Library preparation and next-generation sequencing

DNA libraries from WHO and Asian and Native American samples were captured with a targeted panel designed to capture 41 blood group–relevant genes (1473 Kb; Nimblegen, Table S1). For RH, this panel captured 269 Kb of continuous sequence including introns, exons, utranslated regions (UTRs), and promoter regions. Library preparation followed a shotgun library construction method21 and was hybridized in multiplex (22–24 samples per reaction). Sequencing was performed on Illumina HiSeq 2500 machines using paired-end 100 bp reads to a mean coverage of approximately 150×. In total, 1139 samples (1135 Asian and Native American and 4 WHO samples) passed sequencing quality thresholds. No samples were excluded based on performance at the RH locus.

JHS African American samples were WGS by the NHLBI TOPMed program. Library preparation for JHS samples similarly followed a shotgun library construction method.21 Sequencing was performed on Illumina HiSeq X machines using paired-end 150 bp to a mean coverage of approximately 30×. Raw sequence data was aligned to the human reference genome (GRCh37) using BWA-MEM.22

Detection of RH SV

SV in RHD and RHCE was identified using an adaptation of methods described previously.17 SV was identified by leveraging singly unique nucleotides (SUNs) within a repeat masked, pairwise sequence alignment of RHD and RHCE. SUNs were similarly identified in the Rhesus boxes flanking RHD.3 SUNs were used to anchor DNA sequence k-mers (k = 70), which were screened for uniqueness against GRCh37 (BLAT v3.5, UCSC). K-mers were omitted if they contained >1 perfect match. Read depth was estimated for remaining k-mers using a mapping quality ≥40. Copy number was estimated by normalizing using sequencing depth and mean read depth for samples visually confirmed to have no SV. In total, 9189 k-mers for RHD and RHCE and 2054 k-mers in the Rhesus boxes informed SV analyses. K-mers were distributed across the RH locus except for RHCE exon 10. RHD exon 10 k-mers were identified in alignment of the Rhesus boxes. SV breakpoints were identified by change-point analysis using the R changepoint package.23 SV impacting RH exons was prioritized.

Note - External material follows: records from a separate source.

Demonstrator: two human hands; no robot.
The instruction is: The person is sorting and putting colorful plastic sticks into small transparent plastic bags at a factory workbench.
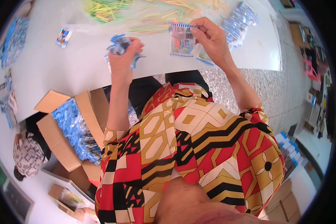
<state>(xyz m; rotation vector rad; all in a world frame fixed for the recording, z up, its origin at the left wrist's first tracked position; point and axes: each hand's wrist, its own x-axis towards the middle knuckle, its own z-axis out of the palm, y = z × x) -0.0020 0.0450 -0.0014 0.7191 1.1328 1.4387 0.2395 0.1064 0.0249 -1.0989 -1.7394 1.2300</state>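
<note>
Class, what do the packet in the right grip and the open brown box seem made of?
Packet: probably thin plastic film, slightly shiny, judging by its partly see-through middle. Box: likely cardboard with a matt finish, judging by its plain brown, folded-out flaps.

- Left hand [124, 58] is clutching blue packets [118, 45] over the white table [86, 54].
- Right hand [213, 40] is pinching a flat packet [181, 40] over the table.
- Open carton [55, 137] is standing beside the table.
</note>
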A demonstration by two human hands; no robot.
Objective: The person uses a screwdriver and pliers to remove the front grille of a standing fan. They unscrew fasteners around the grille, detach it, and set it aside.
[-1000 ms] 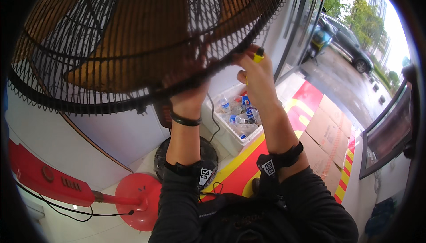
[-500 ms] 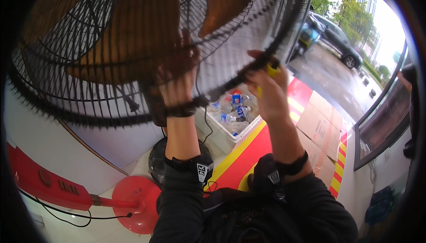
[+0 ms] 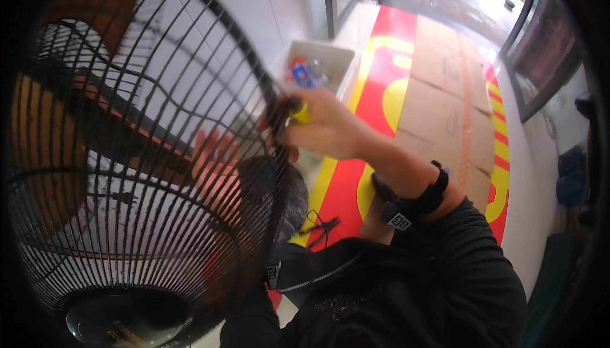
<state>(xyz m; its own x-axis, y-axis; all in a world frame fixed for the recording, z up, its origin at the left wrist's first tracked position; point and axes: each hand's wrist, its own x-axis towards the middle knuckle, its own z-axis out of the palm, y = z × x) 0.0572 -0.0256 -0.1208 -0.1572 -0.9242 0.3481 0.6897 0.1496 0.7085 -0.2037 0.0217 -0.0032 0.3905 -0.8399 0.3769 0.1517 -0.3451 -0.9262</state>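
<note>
- The black wire fan guard fills the left of the view, tilted, its rim running up past the right hand.
- The right hand's grip is pressed together around a yellow-handled tool held right at the guard's rim; the tip is hidden, so I cannot tell what it bites on.
- The left hand lies behind the guard, fingers spread flat against the wires from the far side.
- Risk: the tool could slip off the rim, since it meets thin round wire, and jab toward the left hand just beyond the guard.
- Risk: the guard may swing or drop if the flat left hand alone steadies it.
- Room: right of the guard, the floor with flattened cardboard lies open; a white bin sits just beyond the guard's rim, by the wall.
</note>
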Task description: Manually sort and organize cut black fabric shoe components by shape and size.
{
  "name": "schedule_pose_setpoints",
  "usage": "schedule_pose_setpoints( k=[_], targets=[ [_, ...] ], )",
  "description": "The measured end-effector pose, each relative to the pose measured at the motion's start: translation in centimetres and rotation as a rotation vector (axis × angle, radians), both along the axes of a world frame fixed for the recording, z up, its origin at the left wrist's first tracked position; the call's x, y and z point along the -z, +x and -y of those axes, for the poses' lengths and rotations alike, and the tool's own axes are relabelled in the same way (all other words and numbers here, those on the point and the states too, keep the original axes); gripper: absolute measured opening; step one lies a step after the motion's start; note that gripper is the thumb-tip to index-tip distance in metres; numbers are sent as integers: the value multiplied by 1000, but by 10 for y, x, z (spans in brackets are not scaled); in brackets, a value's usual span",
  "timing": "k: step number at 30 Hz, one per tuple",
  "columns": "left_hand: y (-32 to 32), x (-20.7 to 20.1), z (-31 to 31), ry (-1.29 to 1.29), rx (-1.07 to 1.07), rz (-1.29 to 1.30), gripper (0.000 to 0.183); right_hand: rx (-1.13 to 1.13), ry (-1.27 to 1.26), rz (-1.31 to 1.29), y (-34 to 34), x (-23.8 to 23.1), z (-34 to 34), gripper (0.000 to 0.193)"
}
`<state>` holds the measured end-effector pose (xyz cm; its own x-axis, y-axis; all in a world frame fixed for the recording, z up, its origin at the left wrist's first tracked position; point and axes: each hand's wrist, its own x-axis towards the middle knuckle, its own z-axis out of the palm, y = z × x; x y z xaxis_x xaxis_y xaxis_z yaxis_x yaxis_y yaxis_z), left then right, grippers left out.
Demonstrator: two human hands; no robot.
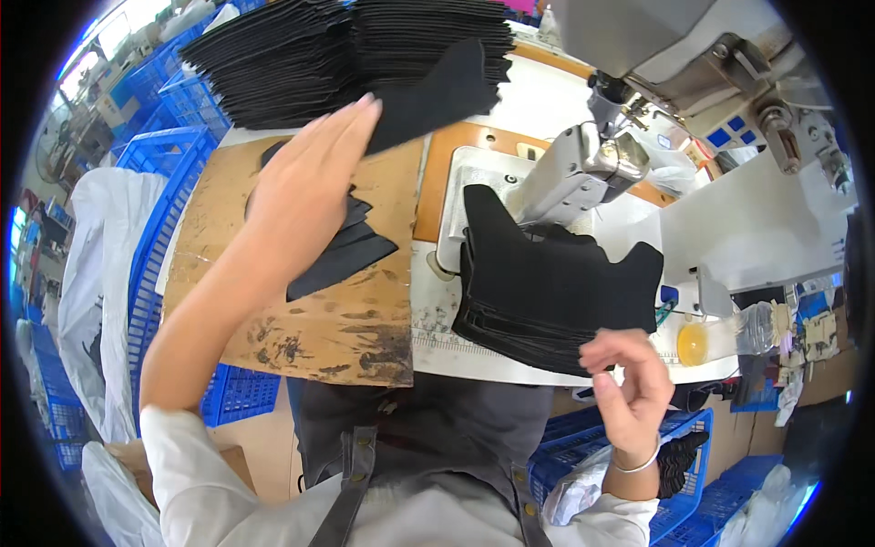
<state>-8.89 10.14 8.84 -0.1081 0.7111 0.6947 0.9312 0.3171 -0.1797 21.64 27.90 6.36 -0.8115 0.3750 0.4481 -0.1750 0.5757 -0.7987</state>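
My left hand [305,196] reaches over a cardboard sheet, its fingers straight and close together on a black fabric piece [437,96]. This piece slants up to the right in front of the tall stacks; my thumb is hidden. Below that hand, a few more black pieces [344,255] lie on the cardboard. My right hand [629,383] is at the near right edge of a pile of cut black pieces [561,283], thumb and curved fingers apart with nothing between them. The pile rests beside the arm of a sewing machine [583,169].
Tall stacks of black pieces [273,68] stand at the back left. The stained cardboard [355,337] covers the table's left part. A blue crate [146,264] stands left of it, another blue crate [702,447] at lower right. A clear container with a yellow end [693,345] lies at right.
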Motion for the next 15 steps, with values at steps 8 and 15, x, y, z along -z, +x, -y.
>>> schedule_pose_setpoints(
  k=[8,15],
  targets=[
    [-15,45,-178,-670,98,181,48,-268,232,132,-24,8,39,28],
    [-69,52,-101,-264,267,679,42,-222,139,216,-18,19,37,27]
  ],
)
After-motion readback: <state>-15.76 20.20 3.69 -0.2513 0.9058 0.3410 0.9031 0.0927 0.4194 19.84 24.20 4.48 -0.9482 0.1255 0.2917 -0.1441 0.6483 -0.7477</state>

Detection of RH SNVs and indels and RH allele identification

Single-nucleotide variants (SNVs) and small insertions and deletions (indels) were genotyped using GATK HaplotypeCaller and haplotype phased using statistical methods (Beagle v4.1) 24. Functional annotation was incorporated using SeattleSeq Annotation (http://snp.gs.washington.edu/SeattleSeqAnnotation138/). All variants were annotated relative to the RefSeq transcripts, NM_016124.3 (RHD) and NM_020485.4 (RHCE). To identify RH alleles, SNVs, indels, and SVs were cross-referenced with alleles listed by the International Society of Blood Transfusions (ISBT) v2.0 110914, supplemented by information from Rhesusbase.4 For cross-referencing, complementary DNA (cDNA) coordinates associated with ISBT alleles were converted to GRCh37 coordinates. Chr1:25643553 (NM_016124.3:c.1136) and chr1:25747230 (NM_020485.4:c.48) are variant in GRCh37 relative to ISBT v2.0 110914. Novel variants were selected based on their absence in ISBT v2.0 110914 and prioritized as impactful based on variant function (e.g., predicted loss of function). Genotype quality (GQ) was assessed for novel and annotated ISBT SNVs and indels. Chr1:25643553, which encodes the primary variant of the DAU cluster (the DAU0 allele), had variable GQ because it is present in a multiply-mapping region in exon 8. GQ was low when Chr1:25643553 was variant relative to GRCh37, which contains the DAU0 variant (NM_016124.3:c.1136T). Low GQ resulted from low coverage of RHD exon 8 due to the misalignment of reads from this region to its highly homologous region in RHCE.

Quantitative multiplex PCR of short fluorescent fragments

To validate NGS-detected RH SV, we performed quantitative multiplex PCR of short fluorescent fragments (QMPSF).25 Fluorescently tagged primers were used to amplify WHO and 18 Asian and Native American samples (N = 22) representative of RHD gene deletions, RHD–RHCE hybrid alleles or deletions/duplications, and to have no SV. QMPSF primers amplified gene-specific RHD and RHCE exons. F9 exon 7 and HFE exon 2 amplicons served as positive amplification markers and as normalization controls. QMPSF products were separated via capillary gel electrophoresis (ABI 3130xl, Applied Biosystems). Fluorescence peaks were analyzed using the R Fragman package26 and normalized using the maximum HFE peak height.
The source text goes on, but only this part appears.